Dubiose Handwerker verlangen über 1.000 Euro für nicht abgeschlossene Leistung - Hanstedter Fachbetrieb schreitet ein
- Subtitle: Bad Bevensen
Bad Bevensen. Ein Rohrbruch mit Folgen: Als es am gestrigen Samstag in einem Bad Bevenser Wohnhaus zu Problemen mit der Abwasser-Ableitung kam, bat die Bewohnerin ihre auswärts wohnende Tochter um Unterstützung. Was tun an einem Wochenende? Im Internet nach einem Notdienst suchen. Als endlich eine Firma gefunden schien, war die Erleichterung zunächst groß: Tatsächlich rückten zwei Mann am Sonntag an und machten sich an die Arbeit. Irgendwie.

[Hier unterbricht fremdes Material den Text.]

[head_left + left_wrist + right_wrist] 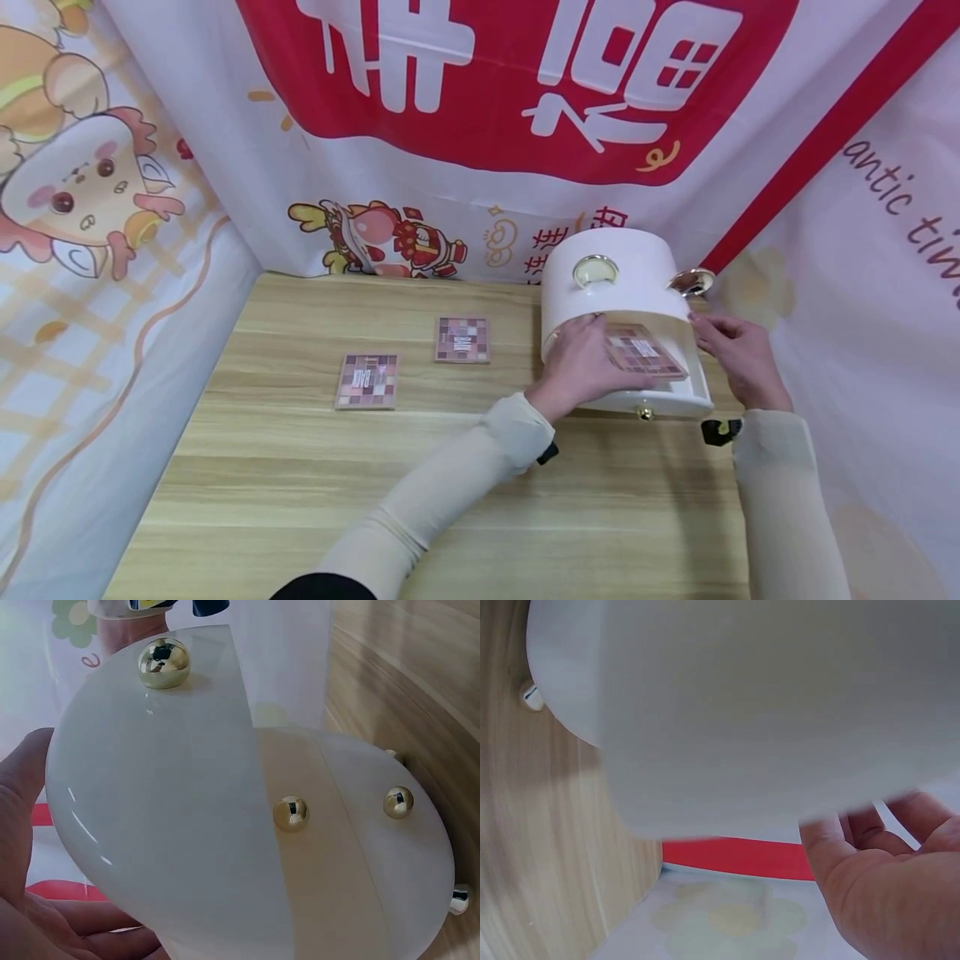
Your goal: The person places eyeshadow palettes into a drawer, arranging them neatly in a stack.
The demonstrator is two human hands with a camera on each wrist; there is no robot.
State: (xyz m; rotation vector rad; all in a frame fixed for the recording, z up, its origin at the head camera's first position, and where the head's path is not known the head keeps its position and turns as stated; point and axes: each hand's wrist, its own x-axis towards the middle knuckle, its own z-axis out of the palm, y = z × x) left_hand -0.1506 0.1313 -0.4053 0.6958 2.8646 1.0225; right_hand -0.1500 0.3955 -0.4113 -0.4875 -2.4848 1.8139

Denn nach vier Stunden Arbeit hatten die vermeintlichen Handwerker nicht nur das Problem nicht gefunden - sie waren auch außerstande, eine abgeschraubte Toilette wieder zu montieren. Aber das dicke Ende kam noch nach: Mehr als 1.000 Euro seien fällig. Die verunsicherte Bad Bevenser Familie zahlte, um Ärger zu vermeiden.
Doch zum Glück hatte ein ebenfalls kontaktierter Mitarbeiter des Abwasserzweckverbands (AZV) Uelzen eine weitere Kontaktadresse parat: Rohrreinigung Jörke aus Hanstedt I. Inhaber Niklas Jörke sah sich die Sache an und fand gemeinsam mit dem AZV-Mitarbeiter in kürzester Zeit das wirkliche Problem in einem Abwasserschacht am anderen Ende der Häuserreihe. Die Tochter der betroffenen Hausbesitzerin: „Herr Jörke hat das Problem in zehn Minuten behoben.“
Aber damit nicht genug: Nicht nur die mangelhafte Arbeit der vermeintlichen „Kollegen“ fiel Fachmann Jörke auf, sondern auch der krasse Preis. Kurzerhand sprach der Handwerker die noch vor Ort weilenden Männer an - und bekam für die Auftraggeberin sofort 250 Euro zurückerstattet. Ein so schnelles Einlenken machte die Betroffenen noch stutziger.
Schlussendlich entschied sich die betroffene Familie, die Polizei einzuschalten.